PROMPT: Return exactly and only these lines: the first of the listing through the one containing "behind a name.".

DATASET EXTRACT:
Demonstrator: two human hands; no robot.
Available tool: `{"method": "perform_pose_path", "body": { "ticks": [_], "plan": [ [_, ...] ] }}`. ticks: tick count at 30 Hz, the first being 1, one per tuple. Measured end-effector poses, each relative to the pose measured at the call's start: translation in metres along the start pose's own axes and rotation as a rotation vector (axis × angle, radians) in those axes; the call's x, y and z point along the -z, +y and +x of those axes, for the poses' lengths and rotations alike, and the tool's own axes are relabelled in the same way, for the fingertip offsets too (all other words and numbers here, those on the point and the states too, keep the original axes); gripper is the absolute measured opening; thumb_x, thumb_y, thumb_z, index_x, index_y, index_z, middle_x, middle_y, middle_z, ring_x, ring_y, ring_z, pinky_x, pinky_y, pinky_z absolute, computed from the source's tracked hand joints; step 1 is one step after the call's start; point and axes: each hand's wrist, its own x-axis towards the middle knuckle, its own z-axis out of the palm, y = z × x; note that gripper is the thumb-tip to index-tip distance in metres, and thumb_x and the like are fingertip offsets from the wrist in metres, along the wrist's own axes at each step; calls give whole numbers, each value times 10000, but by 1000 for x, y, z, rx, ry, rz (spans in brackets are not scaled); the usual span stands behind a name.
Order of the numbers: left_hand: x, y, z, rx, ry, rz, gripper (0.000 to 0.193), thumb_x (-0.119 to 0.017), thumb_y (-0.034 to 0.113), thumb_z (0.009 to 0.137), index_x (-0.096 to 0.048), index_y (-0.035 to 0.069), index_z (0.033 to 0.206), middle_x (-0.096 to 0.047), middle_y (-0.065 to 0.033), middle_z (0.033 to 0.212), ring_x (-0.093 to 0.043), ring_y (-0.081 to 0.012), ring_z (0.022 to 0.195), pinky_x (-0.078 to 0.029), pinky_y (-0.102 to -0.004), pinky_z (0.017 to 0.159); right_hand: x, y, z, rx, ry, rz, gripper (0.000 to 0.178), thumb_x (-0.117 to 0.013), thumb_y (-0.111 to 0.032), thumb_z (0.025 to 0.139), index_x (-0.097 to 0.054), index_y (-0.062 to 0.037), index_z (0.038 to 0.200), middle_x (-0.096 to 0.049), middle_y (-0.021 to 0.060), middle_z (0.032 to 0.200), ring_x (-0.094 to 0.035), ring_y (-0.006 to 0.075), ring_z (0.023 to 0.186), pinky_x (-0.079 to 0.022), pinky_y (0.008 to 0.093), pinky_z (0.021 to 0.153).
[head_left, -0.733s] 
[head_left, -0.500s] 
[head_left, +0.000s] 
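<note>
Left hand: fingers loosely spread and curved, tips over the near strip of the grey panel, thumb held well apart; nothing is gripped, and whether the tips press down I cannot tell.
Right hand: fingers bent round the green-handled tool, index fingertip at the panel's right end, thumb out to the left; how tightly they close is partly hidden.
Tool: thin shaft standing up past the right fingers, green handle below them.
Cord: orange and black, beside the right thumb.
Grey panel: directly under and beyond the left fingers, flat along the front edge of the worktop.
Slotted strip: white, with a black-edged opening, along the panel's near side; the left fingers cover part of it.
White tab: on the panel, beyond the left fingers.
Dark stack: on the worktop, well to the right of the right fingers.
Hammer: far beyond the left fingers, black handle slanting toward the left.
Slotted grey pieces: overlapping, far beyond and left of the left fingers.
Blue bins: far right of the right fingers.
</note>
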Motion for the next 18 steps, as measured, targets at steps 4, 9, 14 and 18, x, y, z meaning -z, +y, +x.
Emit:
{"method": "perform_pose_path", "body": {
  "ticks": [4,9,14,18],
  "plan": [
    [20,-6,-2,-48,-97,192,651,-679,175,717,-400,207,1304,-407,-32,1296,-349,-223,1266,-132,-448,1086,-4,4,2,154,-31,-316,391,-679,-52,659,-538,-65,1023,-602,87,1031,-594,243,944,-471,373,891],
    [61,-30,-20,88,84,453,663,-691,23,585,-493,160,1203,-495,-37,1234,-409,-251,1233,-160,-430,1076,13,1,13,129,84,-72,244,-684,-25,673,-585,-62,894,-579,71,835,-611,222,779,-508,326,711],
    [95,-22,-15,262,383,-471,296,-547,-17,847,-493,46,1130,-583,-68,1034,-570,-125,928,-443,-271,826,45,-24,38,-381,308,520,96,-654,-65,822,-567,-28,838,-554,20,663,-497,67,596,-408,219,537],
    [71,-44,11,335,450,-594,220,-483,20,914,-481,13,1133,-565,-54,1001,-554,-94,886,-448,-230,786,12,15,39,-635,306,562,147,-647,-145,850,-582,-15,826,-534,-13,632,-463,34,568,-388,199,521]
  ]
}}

RESULT FOR THIS TASK:
Demonstrator: two human hands; no robot.
Available tool: `{"method": "perform_pose_path", "body": { "ticks": [_], "plan": [ [_, ...] ] }}`. ticks: tick count at 30 Hz, the first being 1, one per tuple. Measured end-effector poses, each relative to the pose measured at the call's start: translation in metres along the start pose's own axes and rotation as a rotation vector (axis × angle, radians) in those axes; the call's x, y and z point along the -z, +y and +x of those axes, for the poses' lengths and rotations alike, and the tool's own axes are relabelled in the same way, for the fingertip offsets too (all other words and numbers here, those on the point and the states too, keep the original axes); gripper is the absolute measured opening; thumb_x, thumb_y, thumb_z, index_x, index_y, index_z, middle_x, middle_y, middle_z, ring_x, ring_y, ring_z, pinky_x, pinky_y, pinky_z absolute, computed from the source's tracked hand joints; step 1 is one step after the call's start; point and axes: each hand's wrist, its own x-axis towards the middle knuckle, its own z-axis out of the palm, y = z × x; note that gripper is the thumb-tip to index-tip distance in metres, and thumb_x and the like are fingertip offsets from the wrist in metres, along the wrist's own axes at each step; calls give whole numbers, each value times 10000, but by 1000 for x, y, z, rx, ry, rz (spans in brackets are not scaled); the usual span stands behind a name.

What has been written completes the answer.